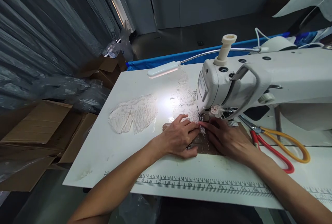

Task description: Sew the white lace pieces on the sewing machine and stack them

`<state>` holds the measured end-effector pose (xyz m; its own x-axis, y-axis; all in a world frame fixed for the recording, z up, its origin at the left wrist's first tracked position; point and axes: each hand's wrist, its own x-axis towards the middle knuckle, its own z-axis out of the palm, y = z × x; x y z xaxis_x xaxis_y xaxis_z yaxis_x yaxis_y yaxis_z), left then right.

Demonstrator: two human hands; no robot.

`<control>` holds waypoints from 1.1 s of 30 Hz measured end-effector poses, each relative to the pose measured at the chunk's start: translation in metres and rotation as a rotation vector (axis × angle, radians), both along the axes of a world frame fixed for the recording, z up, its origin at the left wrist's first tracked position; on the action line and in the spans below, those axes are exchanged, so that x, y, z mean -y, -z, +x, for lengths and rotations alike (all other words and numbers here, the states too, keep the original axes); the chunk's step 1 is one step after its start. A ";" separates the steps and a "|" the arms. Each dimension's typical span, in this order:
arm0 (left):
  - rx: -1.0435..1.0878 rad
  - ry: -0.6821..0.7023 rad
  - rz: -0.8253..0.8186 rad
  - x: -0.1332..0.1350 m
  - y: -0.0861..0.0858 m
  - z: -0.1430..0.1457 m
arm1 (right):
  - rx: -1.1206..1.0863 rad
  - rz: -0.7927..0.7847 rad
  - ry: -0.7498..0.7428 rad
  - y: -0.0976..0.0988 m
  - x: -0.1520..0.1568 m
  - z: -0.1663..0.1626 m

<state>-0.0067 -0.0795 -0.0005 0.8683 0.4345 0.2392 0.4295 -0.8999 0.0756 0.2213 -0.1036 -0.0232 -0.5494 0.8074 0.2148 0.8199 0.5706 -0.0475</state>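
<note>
Lace strip [192, 115], white openwork, left hand [178, 137] flat

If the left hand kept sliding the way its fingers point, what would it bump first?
Probably the right hand, whose fingers almost meet the left hand beside the sewing machine.

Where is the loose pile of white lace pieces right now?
In the head view, the lace pieces lie flat on the white table, left of the left hand and apart from it, nearer the person than the lamp head.
</note>
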 end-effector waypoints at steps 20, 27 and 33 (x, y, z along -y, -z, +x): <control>-0.033 -0.077 0.011 -0.006 0.003 0.005 | 0.078 0.127 0.016 -0.001 0.005 -0.004; -0.060 -0.095 0.005 -0.010 -0.001 0.006 | 0.012 0.026 0.015 0.001 0.006 0.002; -0.036 -0.110 0.000 -0.013 0.000 0.006 | -0.334 -0.165 -0.018 -0.015 -0.007 0.024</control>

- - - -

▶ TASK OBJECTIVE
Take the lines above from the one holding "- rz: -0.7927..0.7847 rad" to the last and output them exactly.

▶ WRITTEN RESPONSE
  - rz: -0.7927..0.7847 rad
  - ry: -0.7498..0.7428 rad
  - y: -0.0976..0.0988 m
  - x: -0.1520..0.1568 m
  - z: -0.1663..0.1626 m

<state>-0.0067 -0.0795 -0.0005 0.8683 0.4345 0.2392 0.4295 -0.8999 0.0756 0.2213 -0.1036 -0.0232 -0.5494 0.8074 0.2148 0.8199 0.5706 -0.0475</state>
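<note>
Lace strip [192, 115], white openwork, left hand [178, 137] flat

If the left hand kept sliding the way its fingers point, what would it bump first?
Probably the right hand, whose fingers almost meet the left hand beside the sewing machine.

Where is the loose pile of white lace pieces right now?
In the head view, the lace pieces lie flat on the white table, left of the left hand and apart from it, nearer the person than the lamp head.
</note>
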 end-effector waypoints at steps 20, 27 and 33 (x, y, z along -y, -z, +x): <control>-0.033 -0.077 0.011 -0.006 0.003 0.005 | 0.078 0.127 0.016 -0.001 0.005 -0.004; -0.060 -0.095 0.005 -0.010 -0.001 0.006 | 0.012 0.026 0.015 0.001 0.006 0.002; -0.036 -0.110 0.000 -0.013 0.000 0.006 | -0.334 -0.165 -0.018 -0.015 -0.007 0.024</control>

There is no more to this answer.